Türkiye’de gerçekleştirilen 7 Haziran seçimler ve öncesi süreç, hem ezilen Türkiye halkı nezdinde hem de karşı devrimci güçler arasında hayli hareketli ve gergin bir süreç olarak zuhur etmişti. Siyasi erki elinde bulunduran AKP ve onun gayri meşru iktidarın temsilcileri olan ve başta Erdoğan olmak üzere, hem Başbakanı hem de bütün hükümet sözcülerinin açıklamalarında, HDP projesinin elde edeceği bir başarının engellenmesi ya da ortaya çıkabilecek bir başarının kendileri açısından kabul görmeyeceği ve bu başarının engellenmesi için tüm devlet imkânlarını kullanacaklarını beyan etmişlerdi.

Elbette ki böylesi bir tavır içerisinde olmaları, onların sadece “işkembelerinde vuku bulan” sonrada beyinlerine yayılan faşist ideolojilerinden kaynaklı değildi. Arkalarında bıraktıkları 12 yıllık kirli süreçleri, rüşvet ve yolsuzlukları, başta Kürt halkı olmak üzere, ezilen ve inkâr edilen farklı inanç, azınlık, etnik gruplara yönelik baskıların artmasından ve devrimci-demokratların katledilmesinden birinci derecede sorumlu olmalarının suçluluğu ve korkusudur.

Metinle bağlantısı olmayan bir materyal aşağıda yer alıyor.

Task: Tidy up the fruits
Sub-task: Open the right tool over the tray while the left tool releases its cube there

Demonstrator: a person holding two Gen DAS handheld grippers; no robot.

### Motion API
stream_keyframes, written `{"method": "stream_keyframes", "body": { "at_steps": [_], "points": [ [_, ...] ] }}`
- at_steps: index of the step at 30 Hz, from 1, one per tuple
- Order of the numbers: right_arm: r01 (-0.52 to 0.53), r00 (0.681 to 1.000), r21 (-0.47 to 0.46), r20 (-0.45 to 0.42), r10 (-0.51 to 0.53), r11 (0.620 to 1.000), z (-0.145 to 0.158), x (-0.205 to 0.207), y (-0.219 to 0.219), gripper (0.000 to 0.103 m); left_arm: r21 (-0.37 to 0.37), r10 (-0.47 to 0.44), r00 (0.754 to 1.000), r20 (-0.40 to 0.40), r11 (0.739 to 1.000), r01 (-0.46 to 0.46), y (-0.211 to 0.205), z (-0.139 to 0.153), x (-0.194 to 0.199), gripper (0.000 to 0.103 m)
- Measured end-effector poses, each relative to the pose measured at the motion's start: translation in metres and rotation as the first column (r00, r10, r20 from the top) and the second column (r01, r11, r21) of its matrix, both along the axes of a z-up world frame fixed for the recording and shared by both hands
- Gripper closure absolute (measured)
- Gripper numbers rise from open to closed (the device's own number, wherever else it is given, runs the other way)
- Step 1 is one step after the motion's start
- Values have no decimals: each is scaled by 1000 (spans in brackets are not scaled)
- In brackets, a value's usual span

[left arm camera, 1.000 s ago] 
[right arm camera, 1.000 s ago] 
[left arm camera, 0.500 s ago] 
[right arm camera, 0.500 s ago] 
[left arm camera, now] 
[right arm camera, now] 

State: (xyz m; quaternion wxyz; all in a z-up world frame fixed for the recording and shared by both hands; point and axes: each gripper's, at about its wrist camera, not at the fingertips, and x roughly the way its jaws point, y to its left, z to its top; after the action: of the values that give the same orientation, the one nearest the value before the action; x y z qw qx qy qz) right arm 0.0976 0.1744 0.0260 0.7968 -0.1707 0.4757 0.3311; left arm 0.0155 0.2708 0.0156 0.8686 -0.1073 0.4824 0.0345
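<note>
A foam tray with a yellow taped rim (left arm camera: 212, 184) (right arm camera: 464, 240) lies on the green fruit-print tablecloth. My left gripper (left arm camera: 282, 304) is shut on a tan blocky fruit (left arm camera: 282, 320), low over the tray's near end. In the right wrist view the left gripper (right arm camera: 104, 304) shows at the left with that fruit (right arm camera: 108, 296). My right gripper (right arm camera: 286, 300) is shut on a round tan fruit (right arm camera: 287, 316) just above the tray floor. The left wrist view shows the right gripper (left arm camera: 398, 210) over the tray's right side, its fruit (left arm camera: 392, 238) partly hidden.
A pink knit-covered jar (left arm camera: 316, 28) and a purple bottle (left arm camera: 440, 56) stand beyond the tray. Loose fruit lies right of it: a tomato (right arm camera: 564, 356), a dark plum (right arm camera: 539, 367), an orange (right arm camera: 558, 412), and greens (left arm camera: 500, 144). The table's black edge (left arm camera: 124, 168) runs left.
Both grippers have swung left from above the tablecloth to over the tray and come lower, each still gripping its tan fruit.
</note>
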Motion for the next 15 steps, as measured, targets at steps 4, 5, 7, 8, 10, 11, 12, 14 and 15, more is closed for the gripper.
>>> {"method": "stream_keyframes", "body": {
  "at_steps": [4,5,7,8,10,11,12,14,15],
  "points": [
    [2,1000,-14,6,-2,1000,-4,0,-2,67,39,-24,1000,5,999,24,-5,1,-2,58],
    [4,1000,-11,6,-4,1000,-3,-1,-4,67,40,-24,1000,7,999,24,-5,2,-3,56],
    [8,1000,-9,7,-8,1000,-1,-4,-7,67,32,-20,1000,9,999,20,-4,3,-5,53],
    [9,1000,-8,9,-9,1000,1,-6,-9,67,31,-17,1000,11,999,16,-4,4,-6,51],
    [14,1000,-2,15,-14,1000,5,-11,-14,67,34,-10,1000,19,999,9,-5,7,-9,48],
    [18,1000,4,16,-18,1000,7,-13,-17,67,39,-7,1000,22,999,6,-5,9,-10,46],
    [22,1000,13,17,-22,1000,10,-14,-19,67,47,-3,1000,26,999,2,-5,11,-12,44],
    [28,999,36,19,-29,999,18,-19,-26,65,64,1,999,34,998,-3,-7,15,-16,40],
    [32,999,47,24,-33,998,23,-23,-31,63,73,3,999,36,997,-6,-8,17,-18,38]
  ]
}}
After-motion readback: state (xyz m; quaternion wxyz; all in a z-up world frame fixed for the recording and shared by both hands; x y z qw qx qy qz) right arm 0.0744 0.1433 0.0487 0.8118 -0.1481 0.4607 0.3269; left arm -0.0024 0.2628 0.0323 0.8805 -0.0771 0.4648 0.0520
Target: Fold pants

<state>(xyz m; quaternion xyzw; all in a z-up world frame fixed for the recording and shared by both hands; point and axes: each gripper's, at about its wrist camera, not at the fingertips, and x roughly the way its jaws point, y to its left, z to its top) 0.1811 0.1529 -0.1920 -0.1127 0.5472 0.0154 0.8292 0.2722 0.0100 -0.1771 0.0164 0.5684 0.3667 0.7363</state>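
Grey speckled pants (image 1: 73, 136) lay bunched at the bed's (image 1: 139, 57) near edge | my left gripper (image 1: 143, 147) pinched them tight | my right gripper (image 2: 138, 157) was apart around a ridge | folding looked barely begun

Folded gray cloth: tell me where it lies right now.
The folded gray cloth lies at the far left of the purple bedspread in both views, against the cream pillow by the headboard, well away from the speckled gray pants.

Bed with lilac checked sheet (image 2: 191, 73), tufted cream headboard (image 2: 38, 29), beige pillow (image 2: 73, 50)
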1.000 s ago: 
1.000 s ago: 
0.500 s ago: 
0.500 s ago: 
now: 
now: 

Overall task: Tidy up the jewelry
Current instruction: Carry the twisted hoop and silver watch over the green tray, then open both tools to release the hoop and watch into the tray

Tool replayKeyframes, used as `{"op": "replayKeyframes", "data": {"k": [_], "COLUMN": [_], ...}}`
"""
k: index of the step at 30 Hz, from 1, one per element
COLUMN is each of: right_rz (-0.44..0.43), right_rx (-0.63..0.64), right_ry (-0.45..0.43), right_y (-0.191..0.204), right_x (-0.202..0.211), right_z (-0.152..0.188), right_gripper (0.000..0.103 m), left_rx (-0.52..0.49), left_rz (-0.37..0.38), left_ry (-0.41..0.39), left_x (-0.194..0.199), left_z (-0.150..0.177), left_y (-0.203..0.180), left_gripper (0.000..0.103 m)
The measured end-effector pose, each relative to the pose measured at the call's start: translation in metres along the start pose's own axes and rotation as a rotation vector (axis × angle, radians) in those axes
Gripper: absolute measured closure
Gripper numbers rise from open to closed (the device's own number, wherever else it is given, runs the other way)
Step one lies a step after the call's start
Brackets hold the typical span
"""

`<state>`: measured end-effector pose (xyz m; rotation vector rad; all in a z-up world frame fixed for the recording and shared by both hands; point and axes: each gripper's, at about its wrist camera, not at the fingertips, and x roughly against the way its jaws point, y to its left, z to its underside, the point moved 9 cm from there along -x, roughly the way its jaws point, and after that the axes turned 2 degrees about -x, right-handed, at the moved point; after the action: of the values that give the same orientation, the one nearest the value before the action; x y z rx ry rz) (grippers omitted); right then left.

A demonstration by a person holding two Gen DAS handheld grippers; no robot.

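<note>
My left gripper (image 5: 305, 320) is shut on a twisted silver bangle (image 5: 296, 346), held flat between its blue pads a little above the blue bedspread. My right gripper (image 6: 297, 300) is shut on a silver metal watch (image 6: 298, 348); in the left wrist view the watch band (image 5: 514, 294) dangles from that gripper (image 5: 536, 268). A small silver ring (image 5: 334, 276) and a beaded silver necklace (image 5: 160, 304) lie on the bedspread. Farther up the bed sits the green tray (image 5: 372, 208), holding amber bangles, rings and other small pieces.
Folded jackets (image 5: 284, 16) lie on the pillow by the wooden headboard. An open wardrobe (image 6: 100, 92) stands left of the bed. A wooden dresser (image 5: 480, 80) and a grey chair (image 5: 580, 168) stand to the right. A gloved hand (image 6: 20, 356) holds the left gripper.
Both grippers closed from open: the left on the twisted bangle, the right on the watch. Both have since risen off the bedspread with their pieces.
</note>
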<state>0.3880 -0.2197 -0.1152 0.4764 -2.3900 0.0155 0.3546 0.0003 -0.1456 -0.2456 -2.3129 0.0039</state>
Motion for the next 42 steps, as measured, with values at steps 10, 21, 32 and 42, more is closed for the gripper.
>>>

Aynı zamanda, başta Suriye olmak üzere orta doğu politikalarında ki zırvalıklarının yanına “neo osmanlıcılık” hayallerini de katarak süreci daha da içinden çıkılmaz bir hale sokmuşlardır. Tüm bu kirli pratik süreçlerine IŞİD gibi gerici bir güce hamilik yapmaları, suçlarının boyutunun ve kendilerine getireceği faturanın kabarıklığını tahmin etmemeleri mümkün değildir. Yıllara yayarak süreci sulandırdıkları ateşkes /“barış süreci” de başka bir handikapları olarak önlerinde durmaktadır.

Bu kadar suçun ve günahın vebali altında bulunan bu faşist güruhun iktidar mekanizmalarından vaz geçecekleri beklentisinde olmak, saflıktan öte bir şey olmaz. Korkularının temelini oluşturan asıl korku bu süreç içerisinde ezilenlerin, ötekileştirilen, horlananların; kısacası tüm ezilen kesimlerin bir araya gelmeleri faşist TC devletinin bekası açısında büyük tehlike oluşturmaktaydı. Bu korku ve ruh haliyle bütün yolları deneyecekleri, tüm kirli metotları kullanacakları bilinen şeylerdi. Amed mitinginde ki katliam saldırıları, Erzurum’da ve sonrasında yapılan onlarca provakasyonlarla saldırılarını bir üst boyuta taşıyacakları aşikârdı.

Son olarak, Suruç’ta (Pirsus) yaptıkları katliamla ezilen Türkiye halkını sindirerek ülkenin geleceği olan devrimci-sosyalist 32 gencimizi katlederek tarih önünde affedilmeyecek suçlarını bir kez daha tescil ettirmişlerdir.

Ateşkesin bozulmasını sebep göstererek, başta HDP yöneticilerini itibarsızlaştırarak, Kürt ulusunun meşru mücadelesini terörize ederek yeni bir seçim süreci oluşturup bu süreçte tüm hile ve oyunlarıyla iktidarlarını pekiştirmek ve kendi geleceklerini garanti altına alma hesaplarından başka ortada başka bir hesap yoktur iktidar erki tarafından.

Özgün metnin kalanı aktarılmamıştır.